Source material:

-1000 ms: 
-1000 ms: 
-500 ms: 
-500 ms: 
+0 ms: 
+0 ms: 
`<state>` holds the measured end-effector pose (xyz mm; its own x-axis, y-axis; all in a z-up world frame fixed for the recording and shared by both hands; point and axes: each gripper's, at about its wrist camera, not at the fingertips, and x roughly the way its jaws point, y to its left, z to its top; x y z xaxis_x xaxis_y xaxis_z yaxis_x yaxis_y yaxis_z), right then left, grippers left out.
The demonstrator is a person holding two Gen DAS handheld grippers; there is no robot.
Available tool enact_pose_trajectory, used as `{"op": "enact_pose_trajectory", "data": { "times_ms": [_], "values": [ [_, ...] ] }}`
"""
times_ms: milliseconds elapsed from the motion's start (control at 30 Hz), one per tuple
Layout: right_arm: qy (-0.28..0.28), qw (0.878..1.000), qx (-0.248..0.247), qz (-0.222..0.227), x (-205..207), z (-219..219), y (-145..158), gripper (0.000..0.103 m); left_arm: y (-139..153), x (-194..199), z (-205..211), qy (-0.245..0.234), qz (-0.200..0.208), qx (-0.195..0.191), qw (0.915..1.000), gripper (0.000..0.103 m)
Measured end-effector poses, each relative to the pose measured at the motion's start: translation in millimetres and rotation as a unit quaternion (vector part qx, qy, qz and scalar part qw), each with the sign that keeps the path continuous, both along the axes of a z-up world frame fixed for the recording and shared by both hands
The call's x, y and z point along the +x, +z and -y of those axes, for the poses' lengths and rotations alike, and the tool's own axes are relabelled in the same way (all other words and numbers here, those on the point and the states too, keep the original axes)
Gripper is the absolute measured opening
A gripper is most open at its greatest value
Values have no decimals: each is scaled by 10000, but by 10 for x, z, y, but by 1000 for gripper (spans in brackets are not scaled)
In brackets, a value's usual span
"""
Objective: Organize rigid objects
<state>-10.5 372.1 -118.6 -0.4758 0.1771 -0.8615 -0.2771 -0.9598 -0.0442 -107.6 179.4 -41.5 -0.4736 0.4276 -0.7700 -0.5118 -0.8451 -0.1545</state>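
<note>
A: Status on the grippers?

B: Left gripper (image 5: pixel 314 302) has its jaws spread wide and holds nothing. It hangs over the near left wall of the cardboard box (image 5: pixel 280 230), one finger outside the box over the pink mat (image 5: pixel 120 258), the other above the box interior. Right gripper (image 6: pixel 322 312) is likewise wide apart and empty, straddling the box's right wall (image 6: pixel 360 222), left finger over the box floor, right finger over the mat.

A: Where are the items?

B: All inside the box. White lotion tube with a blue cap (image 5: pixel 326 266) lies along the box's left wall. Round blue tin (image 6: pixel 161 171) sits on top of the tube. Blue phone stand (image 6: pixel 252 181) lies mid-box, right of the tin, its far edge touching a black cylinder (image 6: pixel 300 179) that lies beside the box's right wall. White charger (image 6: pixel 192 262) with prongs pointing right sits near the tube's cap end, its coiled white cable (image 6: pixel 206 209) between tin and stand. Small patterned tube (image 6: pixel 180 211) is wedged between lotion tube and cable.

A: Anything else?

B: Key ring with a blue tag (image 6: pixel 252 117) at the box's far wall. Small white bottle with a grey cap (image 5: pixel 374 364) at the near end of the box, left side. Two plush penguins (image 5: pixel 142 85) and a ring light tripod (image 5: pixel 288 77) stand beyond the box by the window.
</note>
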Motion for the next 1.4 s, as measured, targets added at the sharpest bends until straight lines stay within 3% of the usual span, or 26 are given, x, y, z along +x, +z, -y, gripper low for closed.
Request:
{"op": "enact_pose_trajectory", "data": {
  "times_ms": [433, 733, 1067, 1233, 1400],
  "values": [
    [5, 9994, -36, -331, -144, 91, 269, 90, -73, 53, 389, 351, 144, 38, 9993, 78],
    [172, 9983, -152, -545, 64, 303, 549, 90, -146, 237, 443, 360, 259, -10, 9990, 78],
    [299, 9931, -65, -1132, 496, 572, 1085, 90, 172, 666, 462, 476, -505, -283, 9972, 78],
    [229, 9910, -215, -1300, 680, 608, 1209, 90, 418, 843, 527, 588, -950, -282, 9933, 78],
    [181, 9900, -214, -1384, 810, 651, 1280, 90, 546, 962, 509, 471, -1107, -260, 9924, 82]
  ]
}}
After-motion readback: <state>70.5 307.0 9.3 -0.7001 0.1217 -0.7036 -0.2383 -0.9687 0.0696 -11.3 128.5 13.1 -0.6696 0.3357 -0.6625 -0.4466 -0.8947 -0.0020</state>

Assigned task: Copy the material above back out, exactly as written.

Written answer:
-1000 ms: 
-1000 ms: 
-500 ms: 
-500 ms: 
+0 ms: 
+0 ms: 
`<state>` holds the measured end-effector pose (xyz mm; its own x-axis, y-axis; all in a z-up world frame fixed for the recording and shared by both hands; point and axes: each gripper's, at about its wrist camera, not at the fingertips, and x roughly the way its jaws point, y to its left, z to its top; x y z xaxis_x xaxis_y xaxis_z yaxis_x yaxis_y yaxis_z), right then left, grippers left out.
The demonstrator is a person holding two Gen DAS handheld grippers; there is no robot.
Available tool enact_pose_trajectory, used as `{"op": "enact_pose_trajectory", "data": { "times_ms": [_], "values": [ [_, ...] ] }}`
"""
times_ms: milliseconds elapsed from the motion's start (control at 30 Hz), one per tuple
Layout: right_arm: qy (-0.28..0.28), qw (0.878..1.000), qx (-0.248..0.247), qz (-0.222..0.227), x (-205..207), z (-219..219), y (-145..158), gripper (0.000..0.103 m); left_arm: y (-139..153), x (-194..199), z (-205..211), qy (-0.245..0.234), qz (-0.200..0.208), qx (-0.195..0.191), qw (0.915..1.000), gripper (0.000..0.103 m)
Measured end-effector poses, each relative to the pose measured at the motion's start: translation in millimetres and rotation as a unit quaternion (vector part qx, qy, qz and scalar part qw), each with the sign that keeps the path continuous, both along the axes of a z-up world frame fixed for the recording and shared by both hands
The call's x, y and z point along the +x, +z and -y of those axes, for the poses' lengths and rotations alike, and the tool's own axes are relabelled in the same way (all other words and numbers here, those on the point and the states too, keep the original axes)
Gripper is the absolute measured opening
A gripper is most open at its greatest value
Values have no decimals: each is scaled by 10000, but by 10 for x, z, y, but by 1000 for gripper (spans in brackets are not scaled)
In brackets, a value's usual span
"""
Objective: Organize rigid objects
<state>-10.5 372.1 -118.6 -0.4758 0.1771 -0.8615 -0.2771 -0.9598 -0.0442 -107.6 179.4 -41.5 -0.4736 0.4276 -0.7700 -0.5118 -0.8451 -0.1545</state>
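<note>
A: Status on the grippers?

B: Left gripper (image 5: pixel 314 302) has its jaws spread wide and holds nothing. It hangs over the near left wall of the cardboard box (image 5: pixel 280 230), one finger outside the box over the pink mat (image 5: pixel 120 258), the other above the box interior. Right gripper (image 6: pixel 322 312) is likewise wide apart and empty, straddling the box's right wall (image 6: pixel 360 222), left finger over the box floor, right finger over the mat.

A: Where are the items?

B: All inside the box. White lotion tube with a blue cap (image 5: pixel 326 266) lies along the box's left wall. Round blue tin (image 6: pixel 161 171) sits on top of the tube. Blue phone stand (image 6: pixel 252 181) lies mid-box, right of the tin, its far edge touching a black cylinder (image 6: pixel 300 179) that lies beside the box's right wall. White charger (image 6: pixel 192 262) with prongs pointing right sits near the tube's cap end, its coiled white cable (image 6: pixel 206 209) between tin and stand. Small patterned tube (image 6: pixel 180 211) is wedged between lotion tube and cable.

A: Anything else?

B: Key ring with a blue tag (image 6: pixel 252 117) at the box's far wall. Small white bottle with a grey cap (image 5: pixel 374 364) at the near end of the box, left side. Two plush penguins (image 5: pixel 142 85) and a ring light tripod (image 5: pixel 288 77) stand beyond the box by the window.
</note>
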Motion for the next 1.4 s, as measured, targets added at the sharpest bends until straight lines stay within 3% of the usual span, or 26 are given, x, y, z along +x, +z, -y, gripper low for closed.
Request:
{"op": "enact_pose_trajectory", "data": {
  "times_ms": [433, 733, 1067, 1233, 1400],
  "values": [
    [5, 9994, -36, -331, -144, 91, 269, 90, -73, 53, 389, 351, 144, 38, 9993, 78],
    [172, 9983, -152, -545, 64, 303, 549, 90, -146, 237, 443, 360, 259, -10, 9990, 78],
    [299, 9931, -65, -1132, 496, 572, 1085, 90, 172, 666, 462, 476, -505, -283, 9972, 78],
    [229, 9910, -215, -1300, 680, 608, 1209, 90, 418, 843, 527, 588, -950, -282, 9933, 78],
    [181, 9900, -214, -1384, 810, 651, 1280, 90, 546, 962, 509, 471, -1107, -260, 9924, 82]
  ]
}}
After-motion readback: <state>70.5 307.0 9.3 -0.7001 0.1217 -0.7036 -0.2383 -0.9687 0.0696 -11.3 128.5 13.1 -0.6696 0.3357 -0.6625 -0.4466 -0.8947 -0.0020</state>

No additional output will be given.